*** Opening Raw data ***

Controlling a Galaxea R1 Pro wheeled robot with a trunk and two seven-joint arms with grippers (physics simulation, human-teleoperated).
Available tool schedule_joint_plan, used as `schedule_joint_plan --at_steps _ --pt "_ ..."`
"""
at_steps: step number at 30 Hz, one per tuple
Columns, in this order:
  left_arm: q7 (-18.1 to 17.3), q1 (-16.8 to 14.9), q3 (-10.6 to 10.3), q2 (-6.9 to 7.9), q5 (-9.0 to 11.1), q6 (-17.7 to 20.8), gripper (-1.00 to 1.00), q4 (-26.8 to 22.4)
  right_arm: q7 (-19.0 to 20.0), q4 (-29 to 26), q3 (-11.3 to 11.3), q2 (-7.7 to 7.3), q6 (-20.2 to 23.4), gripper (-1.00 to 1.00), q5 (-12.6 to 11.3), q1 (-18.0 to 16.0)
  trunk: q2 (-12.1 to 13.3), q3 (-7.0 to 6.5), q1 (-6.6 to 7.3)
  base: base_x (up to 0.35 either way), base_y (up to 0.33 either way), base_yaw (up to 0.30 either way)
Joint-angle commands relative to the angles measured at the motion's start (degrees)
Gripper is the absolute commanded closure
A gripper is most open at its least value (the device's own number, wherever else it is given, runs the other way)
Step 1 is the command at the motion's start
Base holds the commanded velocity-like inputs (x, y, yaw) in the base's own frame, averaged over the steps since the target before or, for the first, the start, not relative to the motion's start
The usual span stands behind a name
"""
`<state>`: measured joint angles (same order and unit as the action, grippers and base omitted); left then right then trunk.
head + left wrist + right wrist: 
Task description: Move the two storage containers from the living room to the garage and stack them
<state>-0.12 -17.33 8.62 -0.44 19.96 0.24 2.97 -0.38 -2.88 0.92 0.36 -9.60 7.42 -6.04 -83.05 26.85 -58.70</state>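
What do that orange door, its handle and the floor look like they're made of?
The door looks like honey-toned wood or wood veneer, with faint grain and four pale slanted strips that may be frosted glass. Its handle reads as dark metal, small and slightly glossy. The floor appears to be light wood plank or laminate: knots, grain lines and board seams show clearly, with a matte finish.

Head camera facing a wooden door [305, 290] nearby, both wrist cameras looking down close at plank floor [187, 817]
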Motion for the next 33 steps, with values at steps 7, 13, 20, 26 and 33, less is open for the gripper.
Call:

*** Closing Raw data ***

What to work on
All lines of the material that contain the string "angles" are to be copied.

Output of the exercise
Joint-angle commands relative to the angles measured at the motion's start (degrees)
`<state>`: measured joint angles (same order and unit as the action, grippers and base omitted); left then right then trunk.

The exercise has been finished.